When you buy health insurance, there are some things you'll be able to claim almost immediately, such as the cost of an emergency ambulance trip. But there are other services you can't access until you've held your policy for a while.
Waiting periods vary depending on the treatment. In most cases, you'll need to serve a 2-month waiting period before you're covered, with a few exceptions. For example, you have to hold a gold-standard hospital policy for at least 12 months before you can claim for pregnancy or childbirth benefits.
Waiting periods were put in place to keep people from signing up only when they need treatment and then cancelling afterwards.
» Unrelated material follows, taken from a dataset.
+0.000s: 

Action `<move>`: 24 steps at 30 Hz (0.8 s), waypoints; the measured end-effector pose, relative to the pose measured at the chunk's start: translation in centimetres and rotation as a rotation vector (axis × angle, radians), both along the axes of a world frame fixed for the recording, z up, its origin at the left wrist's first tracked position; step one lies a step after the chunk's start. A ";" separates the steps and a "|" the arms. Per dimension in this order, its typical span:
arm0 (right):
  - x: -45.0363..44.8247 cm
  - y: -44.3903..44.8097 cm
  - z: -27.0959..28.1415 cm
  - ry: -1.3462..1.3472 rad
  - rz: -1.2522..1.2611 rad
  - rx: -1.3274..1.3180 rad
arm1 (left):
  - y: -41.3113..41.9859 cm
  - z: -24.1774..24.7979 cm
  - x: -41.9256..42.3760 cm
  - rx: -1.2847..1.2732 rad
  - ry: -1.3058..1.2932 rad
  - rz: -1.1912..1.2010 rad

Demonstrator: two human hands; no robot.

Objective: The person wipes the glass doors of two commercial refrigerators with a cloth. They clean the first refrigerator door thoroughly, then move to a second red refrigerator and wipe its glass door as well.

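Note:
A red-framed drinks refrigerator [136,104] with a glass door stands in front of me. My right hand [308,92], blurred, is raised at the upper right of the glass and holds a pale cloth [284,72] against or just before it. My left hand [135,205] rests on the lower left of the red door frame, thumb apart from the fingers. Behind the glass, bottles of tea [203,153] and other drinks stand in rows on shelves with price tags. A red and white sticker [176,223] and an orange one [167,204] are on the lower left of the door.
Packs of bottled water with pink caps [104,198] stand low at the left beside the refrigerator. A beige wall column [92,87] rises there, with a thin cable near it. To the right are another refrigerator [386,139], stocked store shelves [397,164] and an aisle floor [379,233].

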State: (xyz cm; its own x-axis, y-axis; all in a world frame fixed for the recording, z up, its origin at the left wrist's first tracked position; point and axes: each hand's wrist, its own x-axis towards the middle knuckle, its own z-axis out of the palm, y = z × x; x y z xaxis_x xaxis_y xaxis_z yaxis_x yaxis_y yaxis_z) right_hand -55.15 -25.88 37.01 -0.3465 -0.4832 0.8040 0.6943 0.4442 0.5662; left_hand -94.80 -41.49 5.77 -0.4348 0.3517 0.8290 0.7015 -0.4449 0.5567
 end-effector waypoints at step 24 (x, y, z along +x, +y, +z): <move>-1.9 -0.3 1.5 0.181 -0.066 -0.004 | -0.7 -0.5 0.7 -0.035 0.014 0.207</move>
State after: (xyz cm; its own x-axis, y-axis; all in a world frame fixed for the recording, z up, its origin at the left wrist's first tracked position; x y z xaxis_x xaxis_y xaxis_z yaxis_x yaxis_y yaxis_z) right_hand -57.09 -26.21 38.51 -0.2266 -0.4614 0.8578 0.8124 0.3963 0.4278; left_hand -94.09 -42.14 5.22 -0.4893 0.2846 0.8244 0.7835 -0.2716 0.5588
If you were allowed to do this, insurance premiums would go up for all policyholders because there would be so much pressure on the health funds.
Switching health funds?
Once you've served your waiting periods with 1 health fund, you won't have to serve them again if you switch unless there's a break in cover.
Hospital waiting periods
With hospital cover, the Private Health Insurance Ombudsman sets the maximum possible waiting periods for every circumstance and insurers have to stick to them. This means the same waiting periods will apply no matter what hospital policy you get.
Hospital benefit
Waiting period
Most pre-existing conditions
12 months
Pregnancy and childbirth
12 months
All psychiatric care, rehabilitation and palliative care
2 months
Other in-hospital treatment
2 months
Accidents and ambulance services
No waiting period
Extras waiting periods
Extras waiting periods are set by individual health funds so unlike hospital cover, they can vary. However, due to competition between insurers, you'll find that they are typically the same across the majority of health funds. In some cases, health insurers will let you skip waiting periods for certain treatments such as general dental, optical and physiotherapy.
Extras benefit
Typical waiting period
General dental
2 months
Major dental
12 months
Optical
2 months
Physiotherapy, chiropractic and osteopathy
2 months
Remedial massage
2 months
Dietetics, nutrition and weight loss
2 months
Pharmacy (non-PBS pharmacy items)
2 months
Hearing aids
12 months
Private health insurance waiting periods and pre-existing conditions
Hospital
You'll have to wait 12 months before pre-existing medical conditions are covered by your hospital insurance policy. That includes any illnesses you showed symptoms of in the 6 months prior to taking out a hospital policy. The only exception is if your pre-existing medical condition falls under psychiatric care, rehabilitation or palliative care – in which case, you'll only need to serve a 2-month waiting period.
Extras
There are no pre-existing condition waiting periods with extras health insurance. That means if you've already got bad eyesight, you won't have to wait any longer to claim benefits. You'll just have the standard waiting period.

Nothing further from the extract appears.